When you die, you choose to play as one of your character’s three randomly generated children — that’s where the Legacy part comes in. They can be a ranger, mage, barbarian, or knight with various modifiers that stack up to change the game’s UI, give your character a new attack, or add something random that throws a wrench into an otherwise good run. However, the worse the modifier, the bigger the gold boost you receive.
Your ultimate goal is to get through the castle, take out the bosses, and reach the top. Because death is almost guaranteed, a better goal is actually to run through the procedurally generated dungeons to see how much gold you can collect. You take it all back to your castle to build upgrades that carry over between generations. If you have money leftover, you can purchase weapon and armor upgrades or unique runes that grant further boons to your likely doomed offspring.

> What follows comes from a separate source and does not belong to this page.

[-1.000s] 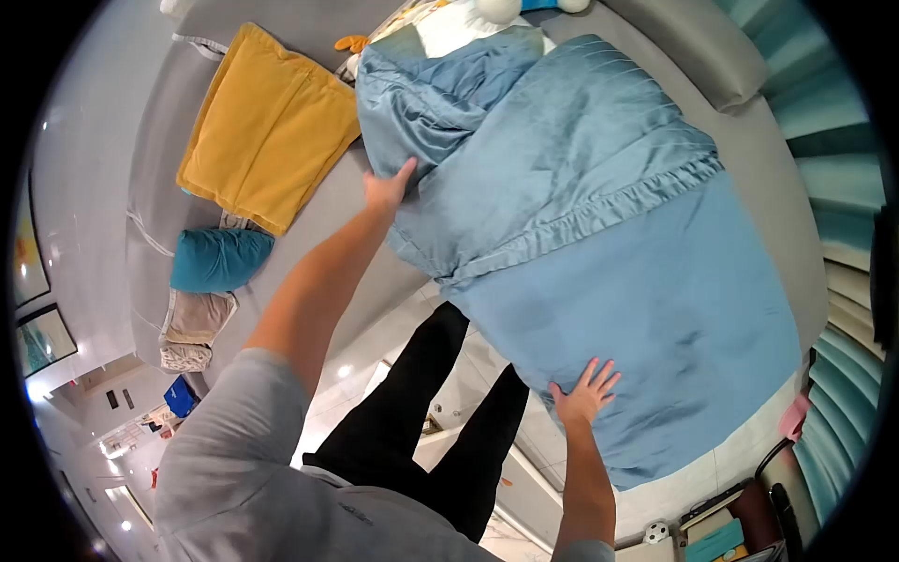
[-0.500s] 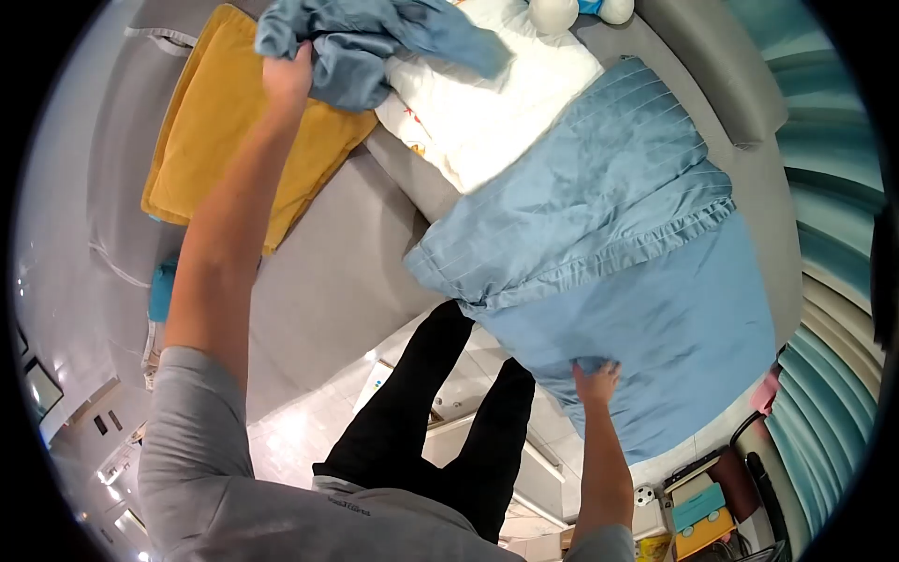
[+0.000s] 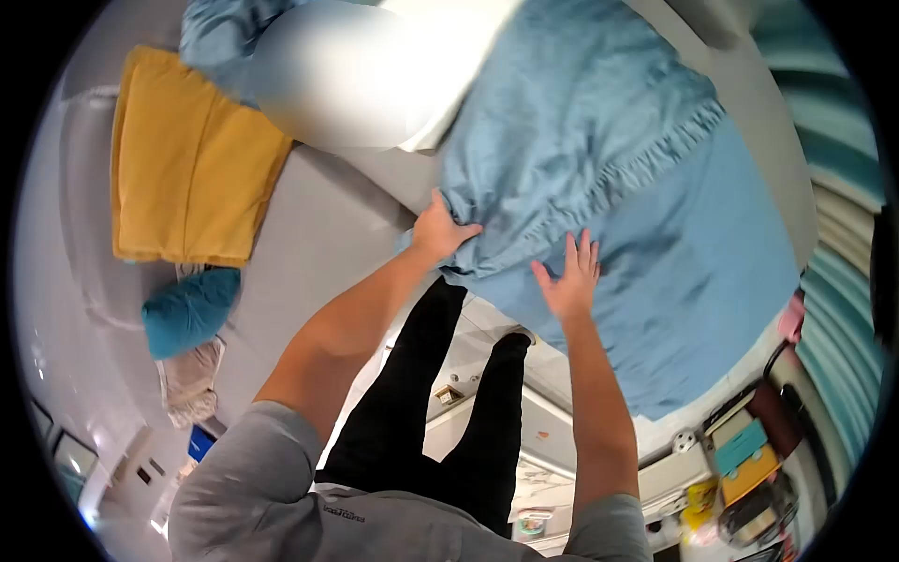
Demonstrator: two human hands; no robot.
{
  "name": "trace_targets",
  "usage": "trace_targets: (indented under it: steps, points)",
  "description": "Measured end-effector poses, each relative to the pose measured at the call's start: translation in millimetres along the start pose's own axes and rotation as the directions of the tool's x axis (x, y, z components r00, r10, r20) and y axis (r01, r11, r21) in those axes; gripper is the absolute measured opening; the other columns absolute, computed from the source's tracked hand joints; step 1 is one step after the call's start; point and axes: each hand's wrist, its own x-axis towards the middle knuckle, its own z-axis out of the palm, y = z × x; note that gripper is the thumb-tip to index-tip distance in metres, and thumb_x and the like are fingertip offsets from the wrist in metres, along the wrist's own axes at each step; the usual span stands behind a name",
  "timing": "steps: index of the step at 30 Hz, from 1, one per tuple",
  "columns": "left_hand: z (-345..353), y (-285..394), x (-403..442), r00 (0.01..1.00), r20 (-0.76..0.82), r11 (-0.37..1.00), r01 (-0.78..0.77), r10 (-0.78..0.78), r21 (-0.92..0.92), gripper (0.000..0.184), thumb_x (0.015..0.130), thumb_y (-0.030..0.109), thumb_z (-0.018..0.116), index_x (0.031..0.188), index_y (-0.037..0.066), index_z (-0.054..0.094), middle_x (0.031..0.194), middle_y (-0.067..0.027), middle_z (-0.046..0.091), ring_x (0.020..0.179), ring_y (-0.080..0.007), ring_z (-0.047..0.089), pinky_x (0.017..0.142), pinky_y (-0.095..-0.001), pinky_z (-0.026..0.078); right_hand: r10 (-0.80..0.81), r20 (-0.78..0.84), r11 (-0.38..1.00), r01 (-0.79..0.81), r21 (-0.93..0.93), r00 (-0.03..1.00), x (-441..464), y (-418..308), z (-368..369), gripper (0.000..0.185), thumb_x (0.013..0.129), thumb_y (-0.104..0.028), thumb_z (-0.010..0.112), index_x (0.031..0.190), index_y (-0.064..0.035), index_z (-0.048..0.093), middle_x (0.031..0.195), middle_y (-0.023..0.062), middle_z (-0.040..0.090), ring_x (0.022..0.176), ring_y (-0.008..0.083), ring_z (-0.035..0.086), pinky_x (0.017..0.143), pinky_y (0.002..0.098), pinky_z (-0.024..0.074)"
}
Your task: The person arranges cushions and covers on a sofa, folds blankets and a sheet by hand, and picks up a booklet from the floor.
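Note:
A large blue bed cover [image 3: 693, 272] of satiny cloth spreads over the sofa, its upper part folded back with a gathered edge. At its left corner my left hand [image 3: 444, 230] is closed on the cloth, thumb on top and the other fingers partly hidden at the edge. My right hand [image 3: 571, 281] is open, fingers spread, over the smooth part just below the gathered seam. A second bunched blue satin cloth [image 3: 220, 47] lies at the upper left, partly covered by a blurred patch. Beside it is a white quilt [image 3: 459, 37].
A folded mustard-yellow cloth [image 3: 197, 169] and a teal cushion [image 3: 192, 314] lie on the grey sofa [image 3: 318, 234] to the left. Teal curtains [image 3: 843, 375] hang at right. A small football [image 3: 685, 440] and boxes stand at the lower right.
My left hand has let go of the bunched satin cloth at the top and come down to the bed cover's left corner. My right hand has moved up over the cover, its fingers now spread.

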Motion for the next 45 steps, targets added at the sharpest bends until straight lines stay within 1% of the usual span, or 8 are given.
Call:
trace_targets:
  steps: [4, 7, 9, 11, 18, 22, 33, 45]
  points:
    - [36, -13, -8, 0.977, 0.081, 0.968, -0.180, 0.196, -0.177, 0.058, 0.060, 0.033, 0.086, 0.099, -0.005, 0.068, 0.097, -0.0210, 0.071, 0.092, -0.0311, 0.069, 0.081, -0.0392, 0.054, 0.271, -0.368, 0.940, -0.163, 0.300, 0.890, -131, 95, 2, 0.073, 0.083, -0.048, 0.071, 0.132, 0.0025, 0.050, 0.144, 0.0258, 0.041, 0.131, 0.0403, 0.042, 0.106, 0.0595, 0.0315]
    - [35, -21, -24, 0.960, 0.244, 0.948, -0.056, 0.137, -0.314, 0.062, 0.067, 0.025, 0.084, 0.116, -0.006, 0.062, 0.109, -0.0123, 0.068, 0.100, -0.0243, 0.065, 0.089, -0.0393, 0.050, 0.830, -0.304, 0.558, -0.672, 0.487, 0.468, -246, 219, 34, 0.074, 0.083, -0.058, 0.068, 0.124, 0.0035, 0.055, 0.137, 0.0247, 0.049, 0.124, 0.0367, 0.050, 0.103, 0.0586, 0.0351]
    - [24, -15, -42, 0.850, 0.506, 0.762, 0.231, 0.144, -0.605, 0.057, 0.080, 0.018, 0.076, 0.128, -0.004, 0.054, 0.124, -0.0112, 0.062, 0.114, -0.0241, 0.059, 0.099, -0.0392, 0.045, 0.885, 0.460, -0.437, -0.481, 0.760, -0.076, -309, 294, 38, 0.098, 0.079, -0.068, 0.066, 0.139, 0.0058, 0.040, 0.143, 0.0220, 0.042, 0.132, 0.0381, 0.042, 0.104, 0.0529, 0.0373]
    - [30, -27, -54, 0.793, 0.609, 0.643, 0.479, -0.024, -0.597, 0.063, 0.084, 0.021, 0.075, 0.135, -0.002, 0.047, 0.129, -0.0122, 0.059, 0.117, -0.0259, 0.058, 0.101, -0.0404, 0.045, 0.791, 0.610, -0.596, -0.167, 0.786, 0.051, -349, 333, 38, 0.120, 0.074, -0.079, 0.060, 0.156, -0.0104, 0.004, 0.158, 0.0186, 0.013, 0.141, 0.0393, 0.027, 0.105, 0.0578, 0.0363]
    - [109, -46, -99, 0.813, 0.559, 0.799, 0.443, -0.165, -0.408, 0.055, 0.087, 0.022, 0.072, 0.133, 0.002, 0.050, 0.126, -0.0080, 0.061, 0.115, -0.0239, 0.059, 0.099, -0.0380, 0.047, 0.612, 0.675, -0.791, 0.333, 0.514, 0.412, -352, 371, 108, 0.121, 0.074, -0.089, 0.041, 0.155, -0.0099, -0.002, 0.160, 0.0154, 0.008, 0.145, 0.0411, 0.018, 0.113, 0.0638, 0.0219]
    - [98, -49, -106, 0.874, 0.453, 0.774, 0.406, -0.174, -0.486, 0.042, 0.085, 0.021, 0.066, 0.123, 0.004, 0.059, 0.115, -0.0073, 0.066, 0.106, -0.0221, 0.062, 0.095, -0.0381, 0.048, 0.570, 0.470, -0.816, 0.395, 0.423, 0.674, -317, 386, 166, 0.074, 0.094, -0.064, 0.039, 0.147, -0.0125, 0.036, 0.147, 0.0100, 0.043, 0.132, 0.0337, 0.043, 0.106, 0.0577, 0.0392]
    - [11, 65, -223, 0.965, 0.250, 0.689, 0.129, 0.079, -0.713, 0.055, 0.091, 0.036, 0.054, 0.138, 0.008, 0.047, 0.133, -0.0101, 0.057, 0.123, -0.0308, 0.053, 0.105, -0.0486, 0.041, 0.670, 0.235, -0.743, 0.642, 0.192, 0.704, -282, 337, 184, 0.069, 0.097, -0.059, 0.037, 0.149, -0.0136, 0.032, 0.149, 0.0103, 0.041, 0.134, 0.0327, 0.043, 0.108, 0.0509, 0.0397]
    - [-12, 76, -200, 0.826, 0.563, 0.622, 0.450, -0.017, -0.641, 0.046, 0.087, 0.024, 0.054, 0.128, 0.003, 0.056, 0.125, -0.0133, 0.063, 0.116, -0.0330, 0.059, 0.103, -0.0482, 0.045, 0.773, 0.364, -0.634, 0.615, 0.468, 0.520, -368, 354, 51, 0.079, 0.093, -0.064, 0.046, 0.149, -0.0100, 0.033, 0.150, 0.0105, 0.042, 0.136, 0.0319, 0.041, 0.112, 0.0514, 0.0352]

A typical run can go like this: I was doing great as a colorblind barbarian, hacking and slashing every enemy I came across. Alas, I fumbled down the wrong corridor and forgot for the 100th time that the floating eyeballs called Scouts can shoot through walls. Now deceased, my choices for a successor included a pacifist archer (I cannot use any attacks), a knight who has 1930s vision (where everything appears grainy with a beige UI recolor), and an overly flatulent wizard (his special ability is traded for a pungent fart). I went with the wizard because the 1930s UI bugged me, and I’d had a good run as a wizard about five lives ago. And if you’re wondering, things didn’t go well with this heir either.
Rogue Legacy 2 is a whole lot like the first Rogue Legacy game, released in June 2013, but the sequel has plenty of new mechanics and small twists to keep it fresh. Everything feels a little bit faster, and the changes are all for the better. There’s also a new weapon, the bow, that adds new options for gameplay. Yet, for returning fans, it still retains a lot of its original personality, without going overboard.
In its current build, you can only explore the first area, and while there are some later levels you can potentially investigate if you go far enough, the second area is not yet complete. Still, it does offer a decent glimpse of what’s coming to Rogue Legacy 2 and how far the development team plans to go. You can build up your castle enough to prepare for the next update, but you’ll be itching for more.
The game is in early access, and it certainly feels like it. While fans of the first game may come away thinking it’s very similar, that’s okay because there’s more on the horizon. The next update is scheduled for sometime in October, and we can’t wait to see what new abnormalities and challenges the team at Cellar Door has in store for future generations.